Diana melepaskan tangan ibunya. Masih sakit hati karena tidak membelanya ketika dipermalukan oleh Sandra. Ia lalu bangkit dan berjalan tertatih-tatih.

"Diana, mau kemana kamu?" Kalina setengah berteriak, frustasi dengan perilaku anaknya yang seenaknya.

Di ruang kerja, sebuah cek tergeletak di atas meja. Harris Hartono duduk di kursi dengan tangan terlipat di atas meja. Sementara Sandra berdiri di depan ayahnya dengan patuh. Menunggu ayahnya untuk memulai pembicaraan.

Setelah berpikir sejenak, Harris Hartono mengangkat kepalanya dan menatap langsung ke anak perempuannya.

"Sandra, meskipun kata-kata Diana sangat tidak menyenangkan, tapi itu semua cukup masuk akal. Ayah ingin tahu apa yang terjadi denganmu dan pria bernama Nico itu? Berkatalah dengan jujur, apa kamu menjalin hubungan serius dengannya?"

Sebagai seorang ayah, agak canggung memang menanyakan kehidupan pribadi putrinya yang telah dewasa. Tapi kali ini, dirinya tidak punya pilihan lain. Putri kandungnya sedang tinggal bersama dengan pria yang tidak dikenalnya. Ayah manapun pasti merasa khawatir.

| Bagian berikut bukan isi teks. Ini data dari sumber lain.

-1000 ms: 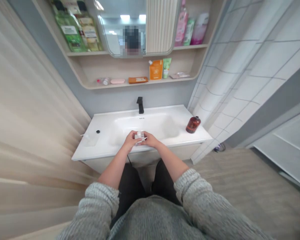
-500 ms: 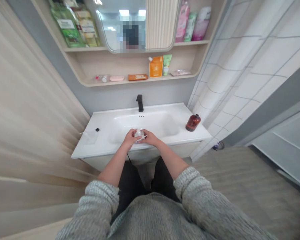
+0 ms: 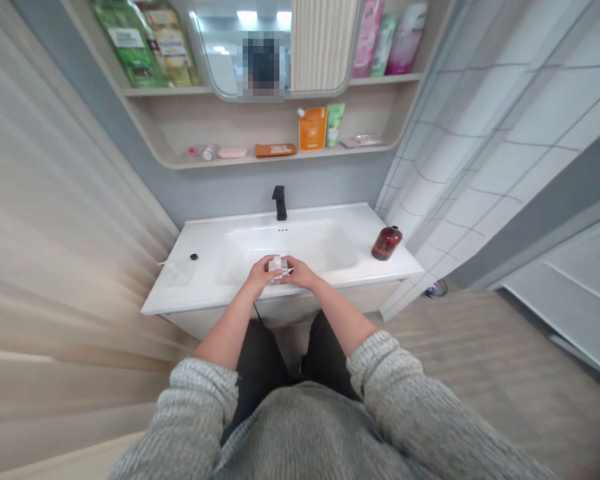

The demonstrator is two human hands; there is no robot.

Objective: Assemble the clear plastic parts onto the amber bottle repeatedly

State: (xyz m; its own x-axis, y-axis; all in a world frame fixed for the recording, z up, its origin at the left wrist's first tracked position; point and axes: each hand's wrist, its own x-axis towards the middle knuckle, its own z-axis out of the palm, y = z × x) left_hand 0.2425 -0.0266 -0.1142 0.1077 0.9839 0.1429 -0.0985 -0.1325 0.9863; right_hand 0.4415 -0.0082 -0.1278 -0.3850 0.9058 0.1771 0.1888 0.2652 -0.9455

"Ayah, jangan dengarkan apa kata Diana. Hubunganku dan Nico cukup serius. Dia sangat baik dan peduli padaku. Dia mengatakan bahwa cepat atau lambat dia akan menikahiku. Karena itulah dia mau memberiku uang dalam jumlah yang tak sedikit untuk membuktikan keseriusannya"

"Benarkah itu?"

Mendengar kata 'menikah' disebutkan, ayahnya menjadi khawatir. Putrinya masih sangat muda. Agak terlalu cepat untuk membahas masalah pernikahan.

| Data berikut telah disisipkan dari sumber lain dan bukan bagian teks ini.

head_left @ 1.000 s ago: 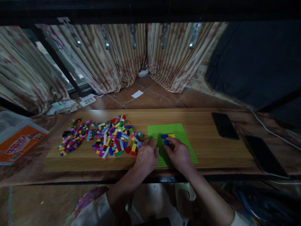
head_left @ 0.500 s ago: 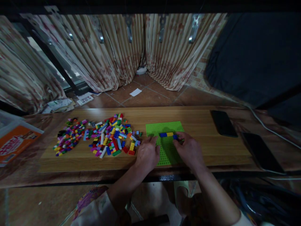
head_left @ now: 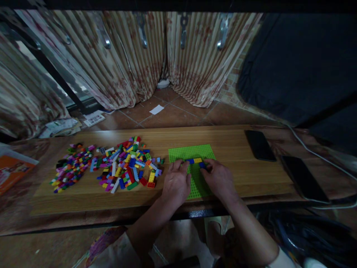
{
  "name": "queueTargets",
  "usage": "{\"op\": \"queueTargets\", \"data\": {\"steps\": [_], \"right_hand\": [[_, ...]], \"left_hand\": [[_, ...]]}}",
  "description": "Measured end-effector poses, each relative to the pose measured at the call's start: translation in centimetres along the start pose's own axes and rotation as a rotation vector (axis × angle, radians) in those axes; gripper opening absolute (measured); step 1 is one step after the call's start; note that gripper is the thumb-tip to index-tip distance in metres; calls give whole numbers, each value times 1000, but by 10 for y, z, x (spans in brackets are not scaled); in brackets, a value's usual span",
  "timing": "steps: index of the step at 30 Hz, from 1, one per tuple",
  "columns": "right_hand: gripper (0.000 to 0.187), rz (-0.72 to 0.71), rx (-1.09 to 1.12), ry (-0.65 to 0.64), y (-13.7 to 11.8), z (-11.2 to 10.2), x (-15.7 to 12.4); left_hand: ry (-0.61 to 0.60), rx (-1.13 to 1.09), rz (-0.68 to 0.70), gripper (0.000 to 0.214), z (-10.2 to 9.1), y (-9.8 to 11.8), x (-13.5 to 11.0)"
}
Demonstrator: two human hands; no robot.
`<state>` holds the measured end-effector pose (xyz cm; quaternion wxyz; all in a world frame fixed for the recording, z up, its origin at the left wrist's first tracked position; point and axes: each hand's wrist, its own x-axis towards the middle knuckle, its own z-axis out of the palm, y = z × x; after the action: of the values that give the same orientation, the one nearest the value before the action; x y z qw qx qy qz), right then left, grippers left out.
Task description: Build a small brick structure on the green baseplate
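Between the thumb and forefinger of our right hand (head_left: 219, 178), nearly closed, we have the end of a dark blue toy brick (head_left: 201, 165). It sits at the right end of a yellow brick (head_left: 197, 160), whose left end meets another blue brick (head_left: 191, 161). Our left hand (head_left: 176, 181) has its fingers loosely bent beside that one, thumb held apart; whether it grips anything, we cannot tell. Under both hands lies the studded green baseplate (head_left: 182, 152), near the front edge of our wood-grain board (head_left: 228, 139). To the left we have a large heap of mixed bricks (head_left: 126, 165), then a pile of smaller pieces (head_left: 74, 167); farther left stands an orange-labelled box (head_left: 15, 168). Well to the right lie two black smartphones (head_left: 260, 145).
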<state>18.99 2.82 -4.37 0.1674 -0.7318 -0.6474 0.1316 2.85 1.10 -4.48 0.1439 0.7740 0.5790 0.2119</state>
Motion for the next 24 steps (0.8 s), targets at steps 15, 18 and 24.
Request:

"Tentu saja, aku pun berniat menikah dengannya. Aku suka padanya ayah," ujar Sandra sedikit malu-malu tapi tetap mencoba terlihat serius.

"Baiklah! Karena kalian benar-benar mencintai satu sama lain. Kapan kamu akan mengajaknya kemari dan mengenalkannya pada ayah"

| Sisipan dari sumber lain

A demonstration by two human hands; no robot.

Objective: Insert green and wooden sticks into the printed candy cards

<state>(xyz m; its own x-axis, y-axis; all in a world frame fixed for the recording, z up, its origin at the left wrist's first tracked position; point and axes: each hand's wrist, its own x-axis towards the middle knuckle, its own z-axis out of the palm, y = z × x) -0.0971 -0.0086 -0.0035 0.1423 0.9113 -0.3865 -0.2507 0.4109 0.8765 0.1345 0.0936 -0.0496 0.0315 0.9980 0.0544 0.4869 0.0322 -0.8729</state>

Sandra terkejut, "Ayah, apa ini tidak terlalu terburu-buru?"

Kenapa tiba-tiba ayahnya begitu bersemangat untuk bertemu dengan Nico. Bukannya awalnya ayahnya itu sangat menentang?

"Tidak terburu-buru. Tidak ada salahnya untuk sekedar berkenalan. Khususnya kita juga harus mengetahui latar belakang keluarganya agar ayah bisa yakin untuk mempercayakan dirimu padanya," kata ayahnya memberikan alasan yang sangat masuk akal.

"Oh, oke, aku akan kembali untuk berdiskusi dengannya tentang hal ini. Ayah, jika tidak ada yang lain, aku akan kembali dulu ya"

"Oh ya. Sandra, ada hal lain yang ingin kuketahui. Apa tidak apa-apa?"

Harris Hartono tiba-tiba memikirkan hal yang sangat penting, tetapi sulit untuk mengatakannya.Terutama kata-kata ini akan sulit diucapkan oleh seorang ayah pada putrinya yang sudah dewasa.

"Ayah, katakan saja... Kita ini keluarga. Tidak perlu ada rasa sungkan apalagi kepadaku"

Sandra tidak terlalu banyak berpikir. Tetapi dia memperhatikan wajah malu ayahnya yang membuatnya bertanya-tanya. Apa yang ingin dibicarakan ayahnya?